_Exercise goal:_ From the records below, set down exactly the lines starting with the line that contains "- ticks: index" and going on through the line that contains "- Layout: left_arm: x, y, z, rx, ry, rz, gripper". Nothing else is wanted.
************
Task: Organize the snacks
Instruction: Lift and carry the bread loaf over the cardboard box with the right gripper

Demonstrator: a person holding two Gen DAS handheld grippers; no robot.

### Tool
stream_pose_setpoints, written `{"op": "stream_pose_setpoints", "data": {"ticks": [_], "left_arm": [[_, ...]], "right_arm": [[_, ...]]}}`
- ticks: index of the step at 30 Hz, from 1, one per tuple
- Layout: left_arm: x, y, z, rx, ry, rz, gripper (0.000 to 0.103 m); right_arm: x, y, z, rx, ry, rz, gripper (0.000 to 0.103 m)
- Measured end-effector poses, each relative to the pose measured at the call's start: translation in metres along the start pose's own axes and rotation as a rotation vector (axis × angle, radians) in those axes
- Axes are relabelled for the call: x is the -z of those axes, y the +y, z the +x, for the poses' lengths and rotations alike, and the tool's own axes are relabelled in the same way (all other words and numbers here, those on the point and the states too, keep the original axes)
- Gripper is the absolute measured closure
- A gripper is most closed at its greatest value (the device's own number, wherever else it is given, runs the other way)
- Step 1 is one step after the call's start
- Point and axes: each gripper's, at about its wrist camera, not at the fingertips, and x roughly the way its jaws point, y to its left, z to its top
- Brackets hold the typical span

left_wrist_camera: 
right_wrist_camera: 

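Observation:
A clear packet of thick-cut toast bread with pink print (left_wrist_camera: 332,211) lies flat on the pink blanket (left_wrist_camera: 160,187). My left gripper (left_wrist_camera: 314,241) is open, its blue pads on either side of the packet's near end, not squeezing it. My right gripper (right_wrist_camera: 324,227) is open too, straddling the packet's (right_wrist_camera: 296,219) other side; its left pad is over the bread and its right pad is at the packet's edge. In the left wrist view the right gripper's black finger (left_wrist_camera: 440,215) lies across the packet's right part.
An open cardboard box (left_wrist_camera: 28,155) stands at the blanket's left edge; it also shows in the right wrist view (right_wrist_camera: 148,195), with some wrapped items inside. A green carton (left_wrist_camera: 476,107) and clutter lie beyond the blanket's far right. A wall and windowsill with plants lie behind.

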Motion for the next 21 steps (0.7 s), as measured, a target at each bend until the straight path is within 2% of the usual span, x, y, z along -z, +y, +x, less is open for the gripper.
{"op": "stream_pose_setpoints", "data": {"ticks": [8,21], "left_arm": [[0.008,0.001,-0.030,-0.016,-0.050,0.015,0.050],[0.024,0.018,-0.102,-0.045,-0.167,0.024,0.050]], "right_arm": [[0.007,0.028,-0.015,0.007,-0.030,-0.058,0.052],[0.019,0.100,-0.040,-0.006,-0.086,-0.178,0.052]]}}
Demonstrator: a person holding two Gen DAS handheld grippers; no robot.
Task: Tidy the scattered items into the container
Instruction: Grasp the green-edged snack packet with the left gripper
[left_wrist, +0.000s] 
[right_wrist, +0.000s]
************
_Answer below:_
- ticks: index of the step at 30 Hz, from 1, one per tuple
- Layout: left_arm: x, y, z, rx, ry, rz, gripper (0.000 to 0.103 m); right_arm: x, y, z, rx, ry, rz, gripper (0.000 to 0.103 m)

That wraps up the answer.